─── Records for processing
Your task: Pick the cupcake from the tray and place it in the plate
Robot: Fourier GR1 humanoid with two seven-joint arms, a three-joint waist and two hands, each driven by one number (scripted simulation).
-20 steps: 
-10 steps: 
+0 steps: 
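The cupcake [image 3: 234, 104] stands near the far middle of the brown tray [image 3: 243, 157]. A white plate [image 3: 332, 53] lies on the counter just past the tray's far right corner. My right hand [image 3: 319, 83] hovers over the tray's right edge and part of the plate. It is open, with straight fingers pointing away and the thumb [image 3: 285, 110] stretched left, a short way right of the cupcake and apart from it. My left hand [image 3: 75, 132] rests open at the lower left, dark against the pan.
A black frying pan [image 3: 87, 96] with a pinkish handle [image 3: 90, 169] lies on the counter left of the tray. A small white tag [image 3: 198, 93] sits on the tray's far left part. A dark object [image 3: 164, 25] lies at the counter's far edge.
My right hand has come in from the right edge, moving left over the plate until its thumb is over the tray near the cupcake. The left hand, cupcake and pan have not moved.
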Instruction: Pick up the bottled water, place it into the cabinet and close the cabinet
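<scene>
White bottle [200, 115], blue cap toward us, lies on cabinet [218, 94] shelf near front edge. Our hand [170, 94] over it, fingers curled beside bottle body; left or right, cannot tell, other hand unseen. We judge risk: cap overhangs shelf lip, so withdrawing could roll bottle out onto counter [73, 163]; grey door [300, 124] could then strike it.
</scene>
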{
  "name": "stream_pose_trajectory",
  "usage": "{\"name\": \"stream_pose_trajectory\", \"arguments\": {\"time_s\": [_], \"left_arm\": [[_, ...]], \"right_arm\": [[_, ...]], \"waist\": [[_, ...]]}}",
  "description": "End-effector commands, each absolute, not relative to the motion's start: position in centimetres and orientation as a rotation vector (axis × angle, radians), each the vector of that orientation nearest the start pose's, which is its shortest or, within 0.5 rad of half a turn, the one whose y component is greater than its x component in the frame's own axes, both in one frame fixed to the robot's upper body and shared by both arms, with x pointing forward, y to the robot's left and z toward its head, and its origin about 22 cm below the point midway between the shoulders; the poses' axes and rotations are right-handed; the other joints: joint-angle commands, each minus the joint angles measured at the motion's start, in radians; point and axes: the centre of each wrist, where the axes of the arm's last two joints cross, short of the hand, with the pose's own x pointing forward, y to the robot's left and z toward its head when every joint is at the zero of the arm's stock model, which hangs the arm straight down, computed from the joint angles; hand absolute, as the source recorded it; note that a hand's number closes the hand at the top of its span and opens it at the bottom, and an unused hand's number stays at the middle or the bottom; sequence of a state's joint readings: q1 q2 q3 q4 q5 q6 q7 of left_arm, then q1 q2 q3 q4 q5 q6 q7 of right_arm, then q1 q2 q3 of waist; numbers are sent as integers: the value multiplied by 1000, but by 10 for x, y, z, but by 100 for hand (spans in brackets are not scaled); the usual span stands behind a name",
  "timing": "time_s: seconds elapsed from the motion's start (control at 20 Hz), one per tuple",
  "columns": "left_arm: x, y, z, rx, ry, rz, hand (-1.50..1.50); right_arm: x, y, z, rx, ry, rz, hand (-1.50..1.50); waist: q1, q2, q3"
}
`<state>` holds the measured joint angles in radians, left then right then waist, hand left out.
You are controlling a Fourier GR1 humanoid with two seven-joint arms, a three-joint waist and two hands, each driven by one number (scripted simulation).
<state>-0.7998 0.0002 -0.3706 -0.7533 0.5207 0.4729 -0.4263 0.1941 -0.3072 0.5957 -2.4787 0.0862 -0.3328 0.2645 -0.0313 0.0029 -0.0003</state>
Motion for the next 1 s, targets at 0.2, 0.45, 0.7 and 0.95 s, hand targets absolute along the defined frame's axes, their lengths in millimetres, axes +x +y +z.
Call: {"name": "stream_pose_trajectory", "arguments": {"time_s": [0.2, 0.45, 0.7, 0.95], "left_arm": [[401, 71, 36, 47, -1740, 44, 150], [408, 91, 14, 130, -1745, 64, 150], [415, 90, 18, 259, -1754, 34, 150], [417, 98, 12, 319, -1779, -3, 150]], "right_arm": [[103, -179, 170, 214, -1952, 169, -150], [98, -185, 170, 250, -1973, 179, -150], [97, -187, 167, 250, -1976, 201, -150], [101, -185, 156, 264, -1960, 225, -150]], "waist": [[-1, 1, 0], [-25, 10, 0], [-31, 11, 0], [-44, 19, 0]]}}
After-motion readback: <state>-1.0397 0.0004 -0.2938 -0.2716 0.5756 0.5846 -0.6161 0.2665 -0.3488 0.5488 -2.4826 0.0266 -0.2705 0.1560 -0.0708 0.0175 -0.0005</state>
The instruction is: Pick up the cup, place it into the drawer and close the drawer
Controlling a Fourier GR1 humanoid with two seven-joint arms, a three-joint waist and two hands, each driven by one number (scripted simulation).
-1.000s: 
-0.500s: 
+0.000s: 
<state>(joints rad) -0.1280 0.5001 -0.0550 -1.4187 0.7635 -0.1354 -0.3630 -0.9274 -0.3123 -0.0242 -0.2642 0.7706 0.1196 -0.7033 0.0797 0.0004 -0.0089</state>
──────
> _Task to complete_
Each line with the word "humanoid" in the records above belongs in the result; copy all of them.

> _Solution to this exercise_
Robot: Fourier GR1 humanoid with two seven-joint arms, a three-joint waist and two hands, each driven by one number (scripted simulation).
You are controlling a Fourier GR1 humanoid with two seven-joint arms, a three-joint waist and two hands, each driven by one number (scripted simulation).
Controlling a Fourier GR1 humanoid with two seven-joint arms, a three-joint waist and two hands, each driven by one number (scripted simulation).

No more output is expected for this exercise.